Israel needs to separate policy from politics to enhance national security, to prevent a collapse of democracy, to retain judicial integrity and to enhance the identity of Judaism and more. The reason is no more and no less a result of elected politicians who are distracted from formulating sound policy because politics is their prime attention.
The catalyst for separating policy and politics is the investigations into prominent people in Israel including senior politicians among who is Prime Minister Benjamin Netanyahu. These have been a test of the country’s resilience.
With the expectation that the government would fall and that a disgraced Likud wouldn’t win another election, politicians from all parties seized the opportunity to advance aggressive agendas that cater primarily to their constituencies.
The frantic political power play has exposed the faults within Israel’s political system, particularly the way in which it accommodates reckless behavior that serve narrow partisan goals rather than broad, national objectives. That means politicians are not focusing on policy for all citizens and the state. They are focusing on being re-elected to the Knesset and more so as being the ruling party.
Such domestic disarray and instability is showing the vulnerabilities not the least in delaying reactions or initiatives in crucial national security agenda. A solution is to better insulate policy from politics.
If policy is not separated from politics then democracy will also suffer. The Judges and law courts are a safety mechanism, a check and control measure on legislators.

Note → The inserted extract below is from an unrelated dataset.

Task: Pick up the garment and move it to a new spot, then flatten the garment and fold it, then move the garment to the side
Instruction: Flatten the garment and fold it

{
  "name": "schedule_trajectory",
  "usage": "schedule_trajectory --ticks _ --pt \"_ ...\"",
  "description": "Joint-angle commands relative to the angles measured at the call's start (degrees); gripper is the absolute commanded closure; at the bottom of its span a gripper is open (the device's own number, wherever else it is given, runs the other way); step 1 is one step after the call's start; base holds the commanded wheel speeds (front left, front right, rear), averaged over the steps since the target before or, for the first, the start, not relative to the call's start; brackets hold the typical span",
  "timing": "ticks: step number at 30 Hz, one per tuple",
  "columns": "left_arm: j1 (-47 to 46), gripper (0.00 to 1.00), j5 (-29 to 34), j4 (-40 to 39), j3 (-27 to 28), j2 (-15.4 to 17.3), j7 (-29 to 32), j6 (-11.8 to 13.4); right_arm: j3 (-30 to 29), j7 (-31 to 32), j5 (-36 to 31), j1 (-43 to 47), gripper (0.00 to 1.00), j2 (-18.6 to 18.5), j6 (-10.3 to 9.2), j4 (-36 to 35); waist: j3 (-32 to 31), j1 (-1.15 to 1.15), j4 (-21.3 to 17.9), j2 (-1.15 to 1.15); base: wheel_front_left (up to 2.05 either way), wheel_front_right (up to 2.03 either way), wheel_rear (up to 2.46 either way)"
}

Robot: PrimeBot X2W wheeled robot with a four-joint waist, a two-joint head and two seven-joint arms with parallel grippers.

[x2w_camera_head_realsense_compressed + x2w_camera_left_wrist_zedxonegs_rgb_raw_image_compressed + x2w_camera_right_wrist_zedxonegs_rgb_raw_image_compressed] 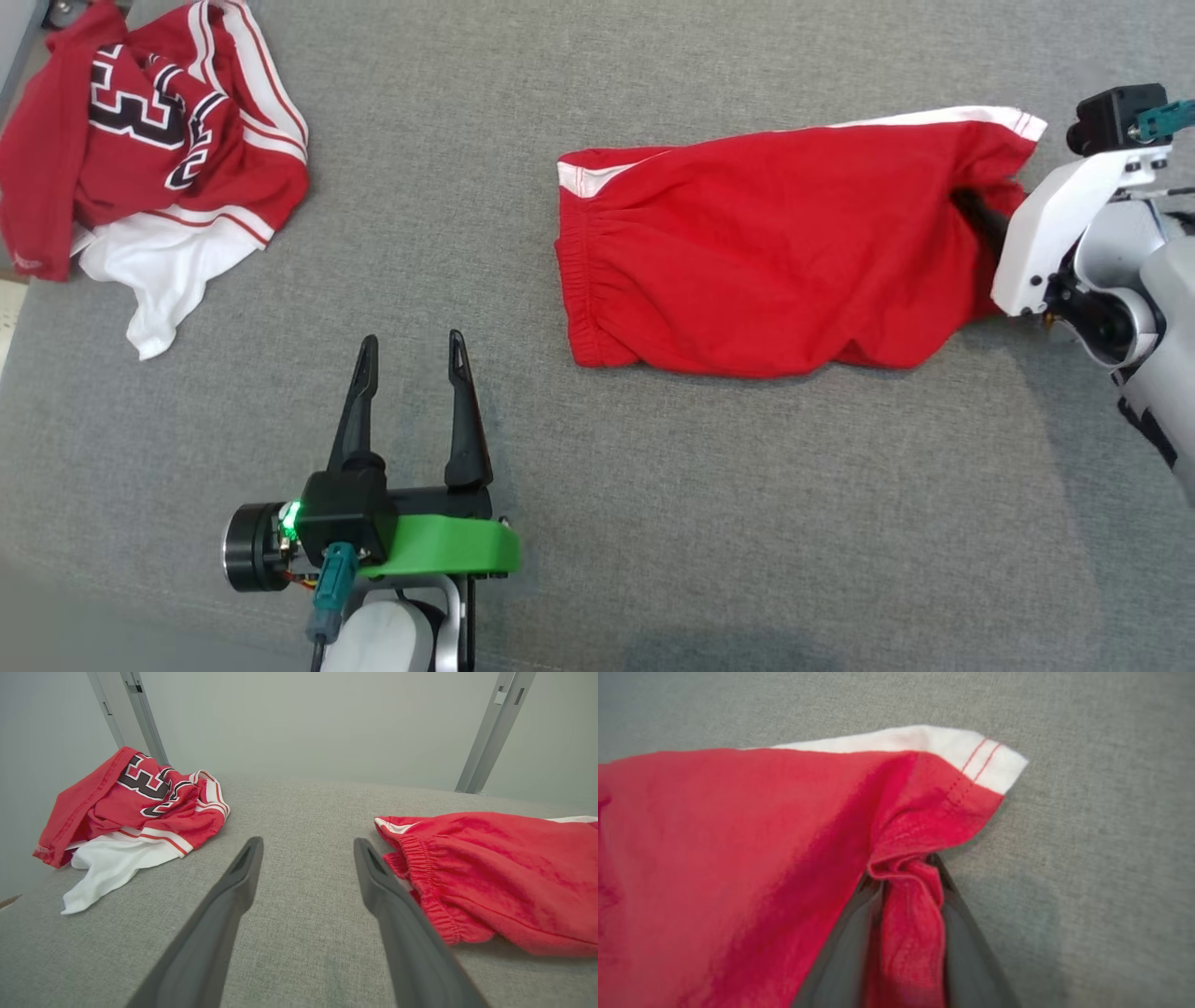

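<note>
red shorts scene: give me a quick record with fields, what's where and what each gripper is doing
surface: grey fabric surface
task garment: red shorts, lying rumpled, elastic waistband toward the robot's left
right gripper: shut on a bunched fold of the shorts, just below the white-trimmed hem corner
left gripper: open, holding nothing, between the two garments
other garment: red and white jersey, crumpled at the far left
fold status: not yet flattened or folded
</note>
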Motion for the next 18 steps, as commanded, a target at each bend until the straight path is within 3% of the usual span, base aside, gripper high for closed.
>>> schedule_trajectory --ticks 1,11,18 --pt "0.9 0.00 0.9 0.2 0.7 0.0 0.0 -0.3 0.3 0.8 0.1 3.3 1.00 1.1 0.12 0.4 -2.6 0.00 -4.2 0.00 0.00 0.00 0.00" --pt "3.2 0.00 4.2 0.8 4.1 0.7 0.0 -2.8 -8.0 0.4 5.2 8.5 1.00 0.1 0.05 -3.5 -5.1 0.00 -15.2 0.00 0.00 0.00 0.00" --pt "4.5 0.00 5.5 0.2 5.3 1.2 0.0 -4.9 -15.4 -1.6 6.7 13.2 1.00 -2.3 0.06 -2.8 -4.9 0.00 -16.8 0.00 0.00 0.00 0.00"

This is not respected by politicians who have been pushing forward legislation solely to suit their personal agenda. The moves to pass a bill that would limit the capacity of Israel’s Supreme Court to nullify laws it deems problematic will not only impact detrimentally on democracy but could also have severe repercussions for Israel’s national security in the invocation of the principle of complementarity to assert jurisdiction in allegations against Israel.
Some of the politics is not going to result in a policy to deal with the situation favorable to all if any. One example is politicians aka legislators in the Knesset who appear to believe that tinkering with Judaism’s role in the public life of the Jewish state will get them more votes in an election. The current attempt is the proposed Nation-State Bill, a piece of legislation that would deem Israel a “Jewish state with a democratic regime” as opposed to a “Jewish and democratic state.” Such political maneuvering will end in a policy that is “jack of all trades and master of none” that means no one is likely to feel satisfied with the result. Another example is immigrants from Africa. Deal were reached, and then reneged.
Israel needs to separate policy from politics. This is not going to be easy for Israel’s parliamentary democracy has always had a coalition government. This encourages politicians including the Prime Minister to constantly choose between what’s good for the country and what’s good for their political survival. It’s not simply enough to capture the most votes at an election.
Parties in the ruling coalition must always trade spoils in order to both attain and maintain power. The trading of politics for policy commences when parties court each other to form the coalition and continue because the Prime Minister’s continued survival in office depends on keeping the coalition members satisfied. Cabinet Ministers are appointed by virtue of their party affiliation rather than their expertise. So the weakest link in government is the strongest controller.
A solution to leave policy to the professionals in the civil service and politics to the elected politicians is not a solution as it would harm democracy. Another reason is that there are also challenges to professionalism compounded by the marginalization of more entrenched government units. Israel’s Ministry of Foreign Affairs is notoriously underfunded and understaffed. Other ministries lack long-term planning units.
Nevertheless something has to be done to better shield policy from politics for the situation is precarious. Politicians face little resistance to implementing their personal priorities at the expense of sound policy. The citizen and the state suffer as a consequence.
One proposition could be the American cabinet system where its members are not elected legislators so they are occupied with less parochial concerns such as re-election. Another is to raise the electoral threshold as the current low bar guarantees the assembly of a splintered coalition that is distracted by its need to satisfy a multiplicity of demands. Smaller parties would need to consolidate. Setting prime ministerial term limits is another tactic worth contemplating.
Separating politics from policy and more pertinently making sure that politicians will have less ability, obligation, and temptation to play politics, will no doubt result in Israel’s policies being sounder, more acceptable to all, more durable and more implementable.